You know the paradox of tolerance certainly. In it, who do you think Popper was talking about? The people happy to openly engage and debate anybody in a fair and respectful fashion? Or the people shrieking for censorship, denouncing debate, demanding people not be heard, and then going on to start murdering people over their views?

----

"But we should claim the right to suppress them [intolerant ideologies] if necessary even by force; for it may easily turn out that they are not prepared to meet us on the level of rational argument, but begin by denouncing all argument; they may forbid their followers to listen to rational argument, because it is deceptive, and teach them to answer arguments by the use of their fists or pistols."

----

immibis•4mo ago
Why did Charlie Kirk only ever win debates against 19-year-old college students studying things other than politics? Have you actually watched any of these debates? He "wins" the debates not by being right, but by being the loudest and most prepared with his incorrectness. This doesn't prove anything except that humans are influenced by factors other than truth. When he accidentally debates someone who is on the side of truth and knows how to debate, he gets thoroughly trounced.

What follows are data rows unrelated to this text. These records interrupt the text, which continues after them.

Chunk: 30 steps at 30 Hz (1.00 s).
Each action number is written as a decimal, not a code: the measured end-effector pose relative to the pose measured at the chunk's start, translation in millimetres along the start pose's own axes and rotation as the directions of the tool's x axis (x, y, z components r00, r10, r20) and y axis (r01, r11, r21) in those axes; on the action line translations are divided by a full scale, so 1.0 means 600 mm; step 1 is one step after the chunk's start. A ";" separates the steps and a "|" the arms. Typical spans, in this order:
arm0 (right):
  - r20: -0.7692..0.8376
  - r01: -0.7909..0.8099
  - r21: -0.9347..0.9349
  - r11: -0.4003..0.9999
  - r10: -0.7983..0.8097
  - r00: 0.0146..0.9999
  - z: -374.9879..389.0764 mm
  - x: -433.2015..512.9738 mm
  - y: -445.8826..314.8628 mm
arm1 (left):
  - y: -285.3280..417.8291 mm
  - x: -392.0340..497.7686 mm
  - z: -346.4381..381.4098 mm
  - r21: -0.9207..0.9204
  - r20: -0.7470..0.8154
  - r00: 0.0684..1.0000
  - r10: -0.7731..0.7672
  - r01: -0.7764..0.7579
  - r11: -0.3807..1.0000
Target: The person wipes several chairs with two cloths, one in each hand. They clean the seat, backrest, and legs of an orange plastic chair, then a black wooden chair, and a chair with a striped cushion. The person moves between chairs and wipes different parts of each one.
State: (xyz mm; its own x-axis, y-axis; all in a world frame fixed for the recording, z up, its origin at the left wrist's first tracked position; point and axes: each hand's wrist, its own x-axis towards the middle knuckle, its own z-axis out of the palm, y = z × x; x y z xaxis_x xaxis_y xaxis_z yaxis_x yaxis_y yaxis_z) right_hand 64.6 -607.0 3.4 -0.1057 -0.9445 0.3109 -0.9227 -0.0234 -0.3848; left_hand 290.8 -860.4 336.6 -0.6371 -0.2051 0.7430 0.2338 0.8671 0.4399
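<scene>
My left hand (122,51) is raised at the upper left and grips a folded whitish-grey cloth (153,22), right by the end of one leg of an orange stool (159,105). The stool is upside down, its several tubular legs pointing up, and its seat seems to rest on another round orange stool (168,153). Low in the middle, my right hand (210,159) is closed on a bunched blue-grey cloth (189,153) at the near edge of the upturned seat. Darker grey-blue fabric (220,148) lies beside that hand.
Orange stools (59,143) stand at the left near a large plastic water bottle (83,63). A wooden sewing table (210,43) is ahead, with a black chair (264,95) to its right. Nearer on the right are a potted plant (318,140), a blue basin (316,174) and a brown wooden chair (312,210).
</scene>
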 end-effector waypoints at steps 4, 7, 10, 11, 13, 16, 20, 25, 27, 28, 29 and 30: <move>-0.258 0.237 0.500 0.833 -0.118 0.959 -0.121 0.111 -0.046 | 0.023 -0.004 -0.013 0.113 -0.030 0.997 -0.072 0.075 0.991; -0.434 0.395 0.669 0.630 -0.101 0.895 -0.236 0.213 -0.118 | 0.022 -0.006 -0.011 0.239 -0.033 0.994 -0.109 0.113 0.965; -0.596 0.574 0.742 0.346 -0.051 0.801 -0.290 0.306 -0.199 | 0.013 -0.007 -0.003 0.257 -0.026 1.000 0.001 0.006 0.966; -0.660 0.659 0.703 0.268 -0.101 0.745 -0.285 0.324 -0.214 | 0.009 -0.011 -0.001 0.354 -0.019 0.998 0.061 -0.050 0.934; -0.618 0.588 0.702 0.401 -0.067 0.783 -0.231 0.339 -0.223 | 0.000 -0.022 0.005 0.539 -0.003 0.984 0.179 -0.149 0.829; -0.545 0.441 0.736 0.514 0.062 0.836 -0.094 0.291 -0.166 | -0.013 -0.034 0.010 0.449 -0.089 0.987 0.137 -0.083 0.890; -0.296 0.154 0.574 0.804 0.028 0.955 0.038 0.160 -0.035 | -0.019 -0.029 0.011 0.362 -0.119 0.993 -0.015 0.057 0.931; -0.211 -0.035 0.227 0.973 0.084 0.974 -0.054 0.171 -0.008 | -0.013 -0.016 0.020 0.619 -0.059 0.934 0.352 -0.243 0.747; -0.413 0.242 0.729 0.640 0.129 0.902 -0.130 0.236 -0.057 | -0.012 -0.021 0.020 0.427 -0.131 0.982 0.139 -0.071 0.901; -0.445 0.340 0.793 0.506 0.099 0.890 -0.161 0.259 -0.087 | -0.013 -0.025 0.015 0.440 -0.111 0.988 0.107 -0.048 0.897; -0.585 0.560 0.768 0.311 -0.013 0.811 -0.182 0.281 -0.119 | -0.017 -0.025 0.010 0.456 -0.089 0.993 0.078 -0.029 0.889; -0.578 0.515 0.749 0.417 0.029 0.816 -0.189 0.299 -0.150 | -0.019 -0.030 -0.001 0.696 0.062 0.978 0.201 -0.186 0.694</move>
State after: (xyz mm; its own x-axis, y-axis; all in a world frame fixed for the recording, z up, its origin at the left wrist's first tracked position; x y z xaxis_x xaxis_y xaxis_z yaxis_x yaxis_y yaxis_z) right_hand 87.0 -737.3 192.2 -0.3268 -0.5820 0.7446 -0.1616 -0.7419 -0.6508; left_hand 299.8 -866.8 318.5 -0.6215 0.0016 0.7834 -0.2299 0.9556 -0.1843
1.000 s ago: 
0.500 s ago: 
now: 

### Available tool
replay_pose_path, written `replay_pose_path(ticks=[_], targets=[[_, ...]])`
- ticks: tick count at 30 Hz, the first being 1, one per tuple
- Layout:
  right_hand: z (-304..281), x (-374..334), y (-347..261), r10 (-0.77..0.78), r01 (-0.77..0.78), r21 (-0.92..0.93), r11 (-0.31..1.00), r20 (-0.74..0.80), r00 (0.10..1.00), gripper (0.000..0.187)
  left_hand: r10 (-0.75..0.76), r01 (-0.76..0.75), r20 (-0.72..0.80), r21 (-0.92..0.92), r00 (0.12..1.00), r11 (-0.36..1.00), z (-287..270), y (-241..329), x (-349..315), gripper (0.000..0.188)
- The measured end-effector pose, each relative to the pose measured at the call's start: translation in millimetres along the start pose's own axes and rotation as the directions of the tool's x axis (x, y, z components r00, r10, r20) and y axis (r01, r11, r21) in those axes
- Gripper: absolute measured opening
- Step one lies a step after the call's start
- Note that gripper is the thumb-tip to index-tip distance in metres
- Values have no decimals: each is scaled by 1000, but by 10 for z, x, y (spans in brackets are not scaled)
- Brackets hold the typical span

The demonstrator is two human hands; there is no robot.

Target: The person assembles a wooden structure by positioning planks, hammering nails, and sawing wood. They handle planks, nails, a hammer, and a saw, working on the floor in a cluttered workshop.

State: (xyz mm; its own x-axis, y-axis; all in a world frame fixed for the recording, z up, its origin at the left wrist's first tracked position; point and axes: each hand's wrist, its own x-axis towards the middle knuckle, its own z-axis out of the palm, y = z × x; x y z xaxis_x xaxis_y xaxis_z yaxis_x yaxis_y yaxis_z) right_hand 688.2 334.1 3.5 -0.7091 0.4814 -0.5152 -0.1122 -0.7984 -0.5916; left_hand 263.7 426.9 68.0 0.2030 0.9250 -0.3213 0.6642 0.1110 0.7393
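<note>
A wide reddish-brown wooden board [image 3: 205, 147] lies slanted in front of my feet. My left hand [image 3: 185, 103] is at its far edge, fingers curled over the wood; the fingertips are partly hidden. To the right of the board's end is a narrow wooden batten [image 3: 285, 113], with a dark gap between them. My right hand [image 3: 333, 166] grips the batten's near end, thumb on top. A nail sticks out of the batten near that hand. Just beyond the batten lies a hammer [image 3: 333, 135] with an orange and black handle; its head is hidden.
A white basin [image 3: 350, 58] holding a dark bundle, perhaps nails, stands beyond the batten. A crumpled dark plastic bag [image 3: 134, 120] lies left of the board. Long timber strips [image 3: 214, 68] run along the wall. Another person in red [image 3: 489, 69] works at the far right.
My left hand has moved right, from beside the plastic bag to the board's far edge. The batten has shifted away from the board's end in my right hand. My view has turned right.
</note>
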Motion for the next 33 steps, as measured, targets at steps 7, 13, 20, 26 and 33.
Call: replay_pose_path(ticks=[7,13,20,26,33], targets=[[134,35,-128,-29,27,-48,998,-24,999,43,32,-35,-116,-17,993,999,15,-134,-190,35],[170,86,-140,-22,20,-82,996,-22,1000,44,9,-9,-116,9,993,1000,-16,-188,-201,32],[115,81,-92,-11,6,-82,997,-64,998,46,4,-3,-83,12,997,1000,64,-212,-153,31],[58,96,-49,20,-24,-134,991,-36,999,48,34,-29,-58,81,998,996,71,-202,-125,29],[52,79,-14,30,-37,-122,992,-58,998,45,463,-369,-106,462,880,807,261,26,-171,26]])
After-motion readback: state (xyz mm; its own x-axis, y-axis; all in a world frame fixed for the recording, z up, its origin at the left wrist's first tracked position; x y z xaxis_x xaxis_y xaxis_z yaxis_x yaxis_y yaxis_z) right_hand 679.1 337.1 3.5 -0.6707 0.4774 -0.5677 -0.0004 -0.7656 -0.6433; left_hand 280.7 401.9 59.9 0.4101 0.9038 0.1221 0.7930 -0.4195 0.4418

My previous comment was not a setup then conclusion. It was a response to two different things in the same comment.

johnnyanmac•4mo ago
Even "losing" debates doesn't matter in this age. He just makes a highlight reel of whatever makes him look good to his audience. They won't ever venture out and see the full context.

We have so much information conviniently accessible, but we underestimated human apathy once again.

somenameforme•4mo ago
Here [1] is a link to his channel. His most promoted (and highly viewed content) is just endless full length and unedited debates.

[1] - https://www.youtube.com/@RealCharlieKirk

johnnyanmac•4mo ago
You say most highly viewed content. I then click on "popular" and then I see 6-10 minute edited videos, and the 30+ minute ones are highlight reels.

I see thr regular videos top out at 10m. I click on shorts and they top out at 32m. His most popular non-short just misses the top 10 videos when compared with the shorts.

And then all this is on YouTube. I bet his Facebook or Instagram has much higher viewed content. So I'm not convinced.

somenameforme•4mo ago
Click on the longer videos. The overwhelming majority are literally unedited footage of him debating people. Even the shorter clips are complete and unedited. The most popular video [1] is of the girl who shows up and tries her hardest to troll and insult him. Here [2] is the in-context segment. It is literally the exact same thing, but just with her 'segment' snipped out of the series of debates.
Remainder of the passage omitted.